# Exercise prompt
Your job is to reproduce all of the data exactly.
---------- Input data
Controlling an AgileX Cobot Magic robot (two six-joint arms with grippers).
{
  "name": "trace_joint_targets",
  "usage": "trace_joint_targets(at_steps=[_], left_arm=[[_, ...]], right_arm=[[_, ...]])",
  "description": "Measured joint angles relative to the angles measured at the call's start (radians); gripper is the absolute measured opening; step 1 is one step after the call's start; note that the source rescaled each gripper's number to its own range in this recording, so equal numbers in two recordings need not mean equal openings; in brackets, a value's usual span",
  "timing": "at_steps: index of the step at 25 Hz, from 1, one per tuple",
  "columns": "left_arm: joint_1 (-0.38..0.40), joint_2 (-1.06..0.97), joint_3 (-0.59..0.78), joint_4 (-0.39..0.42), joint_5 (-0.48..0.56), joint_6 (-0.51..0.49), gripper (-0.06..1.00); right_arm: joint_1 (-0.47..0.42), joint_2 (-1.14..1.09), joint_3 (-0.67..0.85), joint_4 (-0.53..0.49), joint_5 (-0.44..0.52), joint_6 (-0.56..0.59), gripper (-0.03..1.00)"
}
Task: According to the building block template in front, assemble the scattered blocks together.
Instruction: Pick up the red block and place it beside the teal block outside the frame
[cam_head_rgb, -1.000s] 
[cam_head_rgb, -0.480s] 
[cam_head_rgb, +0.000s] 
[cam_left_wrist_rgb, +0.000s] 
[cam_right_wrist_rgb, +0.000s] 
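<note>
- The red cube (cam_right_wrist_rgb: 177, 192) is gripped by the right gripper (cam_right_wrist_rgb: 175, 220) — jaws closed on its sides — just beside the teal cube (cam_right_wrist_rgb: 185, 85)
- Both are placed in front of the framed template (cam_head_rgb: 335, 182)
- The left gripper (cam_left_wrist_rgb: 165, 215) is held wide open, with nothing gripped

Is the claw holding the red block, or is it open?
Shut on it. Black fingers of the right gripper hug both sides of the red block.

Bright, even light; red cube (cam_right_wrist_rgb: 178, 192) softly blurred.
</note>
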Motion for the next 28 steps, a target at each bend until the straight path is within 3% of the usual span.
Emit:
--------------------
# The answer
Controlling an AgileX Cobot Magic robot (two six-joint arms with grippers).
{
  "name": "trace_joint_targets",
  "usage": "trace_joint_targets(at_steps=[_], left_arm=[[_, ...]], right_arm=[[_, ...]])",
  "description": "Measured joint angles relative to the angles measured at the call's start (radians); gripper is the absolute measured opening; step 1 is one step after the call's start; note that the source rescaled each gripper's number to its own range in this recording, so equal numbers in two recordings need not mean equal openings; in brackets, a value's usual span",
  "timing": "at_steps: index of the step at 25 Hz, from 1, one per tuple",
  "columns": "left_arm: joint_1 (-0.38..0.40), joint_2 (-1.06..0.97), joint_3 (-0.59..0.78), joint_4 (-0.39..0.42), joint_5 (-0.48..0.56), joint_6 (-0.51..0.49), gripper (-0.06..1.00); right_arm: joint_1 (-0.47..0.42), joint_2 (-1.14..1.09), joint_3 (-0.67..0.85), joint_4 (-0.53..0.49), joint_5 (-0.44..0.52), joint_6 (-0.56..0.59), gripper (-0.03..1.00)"
}
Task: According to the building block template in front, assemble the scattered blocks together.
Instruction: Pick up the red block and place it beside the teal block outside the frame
[cam_head_rgb, -1.000s] 
[cam_head_rgb, -0.480s] 
[cam_head_rgb, +0.000s] 
[cam_left_wrist_rgb, +0.000s] 
[cam_right_wrist_rgb, +0.000s] 
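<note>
- The red cube (cam_right_wrist_rgb: 177, 192) is gripped by the right gripper (cam_right_wrist_rgb: 175, 220) — jaws closed on its sides — just beside the teal cube (cam_right_wrist_rgb: 185, 85)
- Both are placed in front of the framed template (cam_head_rgb: 335, 182)
- The left gripper (cam_left_wrist_rgb: 165, 215) is held wide open, with nothing gripped

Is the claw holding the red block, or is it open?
Shut on it. Black fingers of the right gripper hug both sides of the red block.

Bright, even light; red cube (cam_right_wrist_rgb: 178, 192) softly blurred.
</note>
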Motion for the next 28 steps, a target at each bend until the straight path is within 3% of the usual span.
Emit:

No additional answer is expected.